BRIEF:
Output the entire listing below exactly as it stands.

RAW DATA:
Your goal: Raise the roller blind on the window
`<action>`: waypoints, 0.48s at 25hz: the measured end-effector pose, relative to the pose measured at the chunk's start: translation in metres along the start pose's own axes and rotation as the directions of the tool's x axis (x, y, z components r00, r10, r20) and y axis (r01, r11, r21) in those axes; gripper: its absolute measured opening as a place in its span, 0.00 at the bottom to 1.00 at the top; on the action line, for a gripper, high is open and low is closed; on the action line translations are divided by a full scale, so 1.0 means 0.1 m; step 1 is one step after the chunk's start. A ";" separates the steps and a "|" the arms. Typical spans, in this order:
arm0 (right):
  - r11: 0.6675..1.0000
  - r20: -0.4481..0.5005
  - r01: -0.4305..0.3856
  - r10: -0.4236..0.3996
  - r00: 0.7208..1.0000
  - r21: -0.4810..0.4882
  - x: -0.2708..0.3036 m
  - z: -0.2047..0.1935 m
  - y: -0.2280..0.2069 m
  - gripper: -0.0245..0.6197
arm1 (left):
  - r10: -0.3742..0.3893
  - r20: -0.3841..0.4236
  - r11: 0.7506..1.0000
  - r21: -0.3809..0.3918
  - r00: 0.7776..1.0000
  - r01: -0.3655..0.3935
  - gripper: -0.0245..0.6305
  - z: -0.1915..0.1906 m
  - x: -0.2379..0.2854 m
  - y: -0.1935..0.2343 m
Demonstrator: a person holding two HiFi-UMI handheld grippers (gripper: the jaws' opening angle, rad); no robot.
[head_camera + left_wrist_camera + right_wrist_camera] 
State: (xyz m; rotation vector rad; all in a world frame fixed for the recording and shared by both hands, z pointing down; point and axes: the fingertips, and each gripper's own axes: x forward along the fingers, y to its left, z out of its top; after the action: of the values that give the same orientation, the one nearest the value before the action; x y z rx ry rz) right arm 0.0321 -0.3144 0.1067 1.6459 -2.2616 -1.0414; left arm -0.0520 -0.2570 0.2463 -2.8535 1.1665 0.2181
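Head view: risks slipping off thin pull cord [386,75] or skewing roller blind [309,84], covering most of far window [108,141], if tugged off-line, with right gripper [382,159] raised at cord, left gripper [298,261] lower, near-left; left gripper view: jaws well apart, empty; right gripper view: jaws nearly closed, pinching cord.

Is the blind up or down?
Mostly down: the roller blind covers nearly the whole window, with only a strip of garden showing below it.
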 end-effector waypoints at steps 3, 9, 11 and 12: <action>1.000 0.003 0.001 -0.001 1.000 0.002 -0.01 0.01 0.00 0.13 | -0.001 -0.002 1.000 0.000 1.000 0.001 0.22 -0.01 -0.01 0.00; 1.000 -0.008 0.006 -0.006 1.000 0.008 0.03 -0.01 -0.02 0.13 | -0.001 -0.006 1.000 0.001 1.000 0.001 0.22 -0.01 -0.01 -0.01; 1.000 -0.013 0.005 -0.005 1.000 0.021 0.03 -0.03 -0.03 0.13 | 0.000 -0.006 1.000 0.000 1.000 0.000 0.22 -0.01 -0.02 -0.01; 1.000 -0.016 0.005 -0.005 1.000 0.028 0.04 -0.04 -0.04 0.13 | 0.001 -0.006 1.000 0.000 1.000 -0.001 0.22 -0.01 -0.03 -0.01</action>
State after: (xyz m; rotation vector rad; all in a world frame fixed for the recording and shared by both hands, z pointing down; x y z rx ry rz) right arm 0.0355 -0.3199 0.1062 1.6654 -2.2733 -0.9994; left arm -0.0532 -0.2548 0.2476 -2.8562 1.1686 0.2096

ANSWER SECTION:
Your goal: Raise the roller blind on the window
`<action>`: waypoints, 0.48s at 25hz: the measured end-effector pose, relative to the pose measured at the chunk's start: translation in metres along the start pose's own axes and rotation as the directions of the tool's x axis (x, y, z components r00, r10, r20) and y axis (r01, r11, r21) in those axes; gripper: its absolute measured opening as a place in its span, 0.00 at the bottom to 1.00 at the top; on the action line, for a gripper, high is open and low is closed; on the action line translations are divided by a full scale, so 1.0 means 0.1 m; step 1 is one step after the chunk's start. A ";" separates the steps and a "|" the arms. Typical spans, in this order:
arm0 (right):
  - r11: 0.6675..1.0000
  - r20: -0.4481..0.5005
  - r01: -0.4305..0.3856
  - r10: -0.4236..0.3996
  - r00: 0.7208..1.0000
  - r21: -0.4810..0.4882
  - x: -0.2708..0.3036 m
  - z: -0.2047..0.1935 m
  - y: -0.2280..0.2069 m
  - gripper: -0.0245..0.6197
arm1 (left):
  - r10: -0.3742..0.3893
  - r20: -0.3841..0.4236
  - r11: 0.7506..1.0000
  - r21: -0.3809..0.3918
  - r00: 0.7776..1.0000
  - r01: -0.3655..0.3935
  - gripper: -0.0245..0.6305
  - z: -0.1915..0.1906 m
  - x: -0.2379..0.2854 m
  - y: -0.1935..0.2343 m
Demonstrator: a person holding two HiFi-UMI handheld grippers (gripper: the jaws' opening angle, rad); no robot.
[head_camera + left_wrist_camera + right_wrist_camera] 
State: (xyz m; rotation vector rad; all in a world frame fixed for the recording and shared by both hands, z pointing down; point and axes: the fingertips, and each gripper's own axes: x forward along the fingers, y to its left, z out of its top; after the action: of the values that give the same orientation, the one nearest the value before the action; x y z rx ry rz) right arm 0.0321 -0.3144 0.1067 1.6459 -2.2616 -1.0414; left arm -0.0520 -0.2570 0.2463 -2.8535 1.1665 0.2181
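Head view: risks slipping off thin pull cord [386,75] or skewing roller blind [309,84], covering most of far window [108,141], if tugged off-line, with right gripper [382,159] raised at cord, left gripper [298,261] lower, near-left; left gripper view: jaws well apart, empty; right gripper view: jaws nearly closed, pinching cord.

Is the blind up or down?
Mostly down: the roller blind covers nearly the whole window, with only a strip of garden showing below it.
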 end-effector waypoints at steps 3, 9, 11 and 12: <action>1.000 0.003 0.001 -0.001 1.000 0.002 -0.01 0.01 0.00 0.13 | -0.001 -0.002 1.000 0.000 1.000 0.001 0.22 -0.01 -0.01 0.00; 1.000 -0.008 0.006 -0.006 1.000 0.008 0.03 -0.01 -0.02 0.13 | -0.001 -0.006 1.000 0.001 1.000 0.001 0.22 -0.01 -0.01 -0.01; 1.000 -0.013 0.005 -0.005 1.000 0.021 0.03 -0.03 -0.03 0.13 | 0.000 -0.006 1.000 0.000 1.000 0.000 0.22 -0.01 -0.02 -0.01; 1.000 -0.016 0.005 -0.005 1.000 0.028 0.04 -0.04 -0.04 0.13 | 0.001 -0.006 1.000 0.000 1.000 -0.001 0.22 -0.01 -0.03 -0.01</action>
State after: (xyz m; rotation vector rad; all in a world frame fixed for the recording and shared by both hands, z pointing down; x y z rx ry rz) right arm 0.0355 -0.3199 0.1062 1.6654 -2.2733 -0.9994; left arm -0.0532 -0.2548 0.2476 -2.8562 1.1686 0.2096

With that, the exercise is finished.